子供のような5人のおじさん

とある設計事務所に私を含め5人のおじさん達が顔を合わせる。
組み立て前のそれほど大きくもない器具を箱から取り出し、あーでもないこーでもないと、悪戦苦闘。
パスタマシンだ。
パスタマシンは、パスタの生地を底に複数の小さな穴があいたカップに入れ、レバーを引きながら上から圧力をかけ絞り出す仕組み。

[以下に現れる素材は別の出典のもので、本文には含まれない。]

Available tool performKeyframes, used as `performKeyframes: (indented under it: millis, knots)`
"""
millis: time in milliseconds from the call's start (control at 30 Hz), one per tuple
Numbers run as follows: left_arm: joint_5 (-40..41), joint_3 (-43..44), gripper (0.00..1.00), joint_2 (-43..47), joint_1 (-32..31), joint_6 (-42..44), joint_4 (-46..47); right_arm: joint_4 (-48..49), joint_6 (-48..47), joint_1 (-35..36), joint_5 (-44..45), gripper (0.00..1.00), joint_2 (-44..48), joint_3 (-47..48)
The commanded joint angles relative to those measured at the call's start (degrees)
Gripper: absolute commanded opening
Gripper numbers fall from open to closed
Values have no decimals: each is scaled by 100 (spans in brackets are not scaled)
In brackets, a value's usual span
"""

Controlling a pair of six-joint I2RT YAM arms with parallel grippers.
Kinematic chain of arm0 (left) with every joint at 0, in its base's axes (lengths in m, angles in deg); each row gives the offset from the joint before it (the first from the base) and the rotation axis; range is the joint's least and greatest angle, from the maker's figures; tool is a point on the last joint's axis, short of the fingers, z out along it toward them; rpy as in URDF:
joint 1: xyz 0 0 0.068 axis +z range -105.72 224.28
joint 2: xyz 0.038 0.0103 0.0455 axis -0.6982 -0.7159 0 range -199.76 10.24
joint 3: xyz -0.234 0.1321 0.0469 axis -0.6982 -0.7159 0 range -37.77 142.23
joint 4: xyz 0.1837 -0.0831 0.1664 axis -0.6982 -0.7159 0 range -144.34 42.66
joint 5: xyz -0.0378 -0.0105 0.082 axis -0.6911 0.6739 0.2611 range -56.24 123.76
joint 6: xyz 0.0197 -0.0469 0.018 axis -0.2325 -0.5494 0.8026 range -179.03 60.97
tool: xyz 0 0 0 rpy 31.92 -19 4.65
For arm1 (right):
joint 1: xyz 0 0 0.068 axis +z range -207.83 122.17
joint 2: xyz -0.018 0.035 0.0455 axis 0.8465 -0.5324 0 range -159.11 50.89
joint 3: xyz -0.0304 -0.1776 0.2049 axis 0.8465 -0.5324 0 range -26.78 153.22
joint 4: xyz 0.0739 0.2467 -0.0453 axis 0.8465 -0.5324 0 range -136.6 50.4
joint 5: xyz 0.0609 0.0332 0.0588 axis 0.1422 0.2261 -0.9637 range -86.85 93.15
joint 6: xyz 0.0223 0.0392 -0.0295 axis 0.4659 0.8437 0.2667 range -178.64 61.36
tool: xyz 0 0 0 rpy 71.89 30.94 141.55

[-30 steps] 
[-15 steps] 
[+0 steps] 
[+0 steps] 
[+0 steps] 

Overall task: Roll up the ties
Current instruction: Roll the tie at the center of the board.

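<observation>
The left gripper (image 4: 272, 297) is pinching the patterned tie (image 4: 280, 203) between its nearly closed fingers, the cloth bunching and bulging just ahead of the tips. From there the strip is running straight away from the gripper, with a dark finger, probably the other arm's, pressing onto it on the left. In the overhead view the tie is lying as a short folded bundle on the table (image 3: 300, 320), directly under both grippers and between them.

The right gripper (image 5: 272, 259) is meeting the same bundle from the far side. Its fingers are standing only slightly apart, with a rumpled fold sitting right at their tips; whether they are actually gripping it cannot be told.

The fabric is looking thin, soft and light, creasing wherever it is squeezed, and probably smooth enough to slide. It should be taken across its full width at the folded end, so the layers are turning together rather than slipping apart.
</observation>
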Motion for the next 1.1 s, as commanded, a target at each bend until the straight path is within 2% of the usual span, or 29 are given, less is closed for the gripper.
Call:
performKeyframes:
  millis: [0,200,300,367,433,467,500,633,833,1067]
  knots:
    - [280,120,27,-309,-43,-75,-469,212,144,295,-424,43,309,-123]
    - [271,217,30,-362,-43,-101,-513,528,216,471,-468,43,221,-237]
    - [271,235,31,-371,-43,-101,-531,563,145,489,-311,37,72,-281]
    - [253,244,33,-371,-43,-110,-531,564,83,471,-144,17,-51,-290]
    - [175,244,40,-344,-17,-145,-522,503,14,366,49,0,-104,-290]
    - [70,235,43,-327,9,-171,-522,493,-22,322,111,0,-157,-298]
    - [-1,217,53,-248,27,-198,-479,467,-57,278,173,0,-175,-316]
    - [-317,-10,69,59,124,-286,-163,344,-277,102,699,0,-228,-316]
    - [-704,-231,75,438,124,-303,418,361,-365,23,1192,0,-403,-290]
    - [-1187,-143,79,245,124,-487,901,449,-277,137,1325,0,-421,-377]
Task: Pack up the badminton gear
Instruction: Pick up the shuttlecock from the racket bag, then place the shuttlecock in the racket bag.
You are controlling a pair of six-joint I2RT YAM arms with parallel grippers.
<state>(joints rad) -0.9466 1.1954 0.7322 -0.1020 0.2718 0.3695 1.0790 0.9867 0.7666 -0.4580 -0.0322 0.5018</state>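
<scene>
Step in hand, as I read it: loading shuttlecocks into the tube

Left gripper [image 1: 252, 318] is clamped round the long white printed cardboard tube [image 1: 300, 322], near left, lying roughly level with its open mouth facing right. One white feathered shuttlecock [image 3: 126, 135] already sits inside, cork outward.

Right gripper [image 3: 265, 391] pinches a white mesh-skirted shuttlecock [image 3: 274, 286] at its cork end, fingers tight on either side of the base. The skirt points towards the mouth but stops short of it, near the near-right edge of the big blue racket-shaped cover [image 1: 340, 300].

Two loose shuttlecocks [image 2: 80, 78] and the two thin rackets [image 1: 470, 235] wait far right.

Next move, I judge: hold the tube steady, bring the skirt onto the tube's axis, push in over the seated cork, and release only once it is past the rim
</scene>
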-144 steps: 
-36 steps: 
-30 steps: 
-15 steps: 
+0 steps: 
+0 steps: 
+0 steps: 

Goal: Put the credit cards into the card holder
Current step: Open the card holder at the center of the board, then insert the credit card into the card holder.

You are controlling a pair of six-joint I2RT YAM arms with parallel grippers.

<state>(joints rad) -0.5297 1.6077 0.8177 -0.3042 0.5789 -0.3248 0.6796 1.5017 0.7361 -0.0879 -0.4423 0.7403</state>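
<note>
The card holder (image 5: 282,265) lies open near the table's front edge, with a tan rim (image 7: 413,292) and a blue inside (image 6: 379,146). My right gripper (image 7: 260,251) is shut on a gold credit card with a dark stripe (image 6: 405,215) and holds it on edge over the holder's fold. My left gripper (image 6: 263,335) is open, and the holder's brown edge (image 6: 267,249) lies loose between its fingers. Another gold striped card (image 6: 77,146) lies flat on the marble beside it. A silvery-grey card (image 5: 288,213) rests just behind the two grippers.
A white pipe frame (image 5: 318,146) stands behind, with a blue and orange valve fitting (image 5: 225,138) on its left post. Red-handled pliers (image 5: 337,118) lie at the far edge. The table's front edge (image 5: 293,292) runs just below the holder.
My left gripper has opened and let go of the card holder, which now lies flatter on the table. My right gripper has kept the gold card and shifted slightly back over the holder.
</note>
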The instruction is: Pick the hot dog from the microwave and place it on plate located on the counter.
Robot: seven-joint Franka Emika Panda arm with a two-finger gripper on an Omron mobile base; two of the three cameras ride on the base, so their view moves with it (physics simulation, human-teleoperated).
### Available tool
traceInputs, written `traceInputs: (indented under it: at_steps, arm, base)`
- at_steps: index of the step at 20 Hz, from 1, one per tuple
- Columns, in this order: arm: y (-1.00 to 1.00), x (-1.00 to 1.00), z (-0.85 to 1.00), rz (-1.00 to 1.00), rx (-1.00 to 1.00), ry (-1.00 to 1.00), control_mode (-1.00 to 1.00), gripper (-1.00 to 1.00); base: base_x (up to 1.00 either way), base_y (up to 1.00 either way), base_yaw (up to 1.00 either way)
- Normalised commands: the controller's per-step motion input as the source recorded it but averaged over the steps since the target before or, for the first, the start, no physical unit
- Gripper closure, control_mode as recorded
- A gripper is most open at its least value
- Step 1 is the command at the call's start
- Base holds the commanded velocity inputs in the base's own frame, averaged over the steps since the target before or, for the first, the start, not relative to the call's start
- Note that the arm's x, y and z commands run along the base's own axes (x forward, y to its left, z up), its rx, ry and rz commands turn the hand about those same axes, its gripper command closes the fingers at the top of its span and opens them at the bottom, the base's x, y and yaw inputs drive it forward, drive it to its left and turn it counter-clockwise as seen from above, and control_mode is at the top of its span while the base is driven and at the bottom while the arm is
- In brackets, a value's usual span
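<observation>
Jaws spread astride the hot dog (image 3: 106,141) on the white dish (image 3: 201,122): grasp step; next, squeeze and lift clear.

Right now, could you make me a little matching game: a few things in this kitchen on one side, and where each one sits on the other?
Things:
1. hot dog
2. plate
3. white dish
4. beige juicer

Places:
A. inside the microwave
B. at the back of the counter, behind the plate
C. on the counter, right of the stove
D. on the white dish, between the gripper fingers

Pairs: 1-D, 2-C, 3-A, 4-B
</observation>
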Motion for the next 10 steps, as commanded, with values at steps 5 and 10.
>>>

そのパスタマシンを前に、ある動画を観ながら、5人のおじさん達が代わる代わるパスタマシーンをいじっている。
動作を確認しながら、ここをこうすると動きに無駄がなくなるとか、使いやすい高さはどうとか、穴の径や数、形状はなどなど
新店舗出店に伴い、オーナー様と設計者、クリームを理想の太さで均一に、そして衛生的にするため、樹脂素材の扱いに長けたプロ、そしてその器具を使いやすい高さにするためと、意匠性を持たせるために声がかかった私たち。
パスタマシンを改良して、マロンクリームマシンを作ろうとしているのだ。

5人のおじさん達がその小さな器具を前に、可能性を求めて試行錯誤している姿は
まるで子供のよう。
真剣に考え、意見を出し合い真面目に取り組んでいるのだが、なんだかとても楽しそうな雰囲気。
まさにこれがモノづくりの原点。
長い時間をかけ、思いつく限りの方法を出し合ったのだが、結局答えは出ず持ち帰ることに。

モノづくりの先にあるもの

しかし、この数時間で感じ得たものは大きかったと思う。
ここまで25年間の間、建築関係に携わってきたがこの感覚を忘れていたような気がする。
住宅の多くは、メーカーで作られた既製品を扱って、それが納まるようにしているのが現状だと思う。
知恵を出したとしても、メーカーに製品としてなかったり、又はその商品の納まりに従い
もっとこうしたいがあったとしても『出来ない』を発してきた。
いつしかこうでないと出来ないという先入観に囚われていたように思う。

現場でのやり取りでもよくある光景だったのが、職人も今までの経験でやれることと、やれないことの線引きをしていて、
どうやったら出来るかより『こうでないと納まらない』
という会話をよく耳にしてた。
今回のマロンクリームマシンミーティングの時間は、モノづくりとはどういう事か改めて教えられた時間となった。
ただ、見た目の完成でなく、使う人にとってどうあるべきかを考えること。
やれないのではなく、どうやったらやれるのかを考える。
常に考えながら取り組むことの大切さや、完成しても、もっと良い方法はないかと試行錯誤を繰り返すことの重要性。
その先にある達成感と楽しさ。
私にとってかけがえのない時間を過ごすことができた。

常識を疑う

建築現場にはいろんな場所に『当たり前(常識)』が存在している。
そして、それが正として納められている。
しかし、その当たり前に疑問を持たないことによって、新しい発想が生まれてこなくなる。
当たり前が悪いわけではなく、それ以上の探究心を持たないことが可能性を潰しているのではないかと思う。

この貴重な経験を生かし、これからもモノづくりを通して、より良い暮らしを育む空間創りをしていきたいと思います!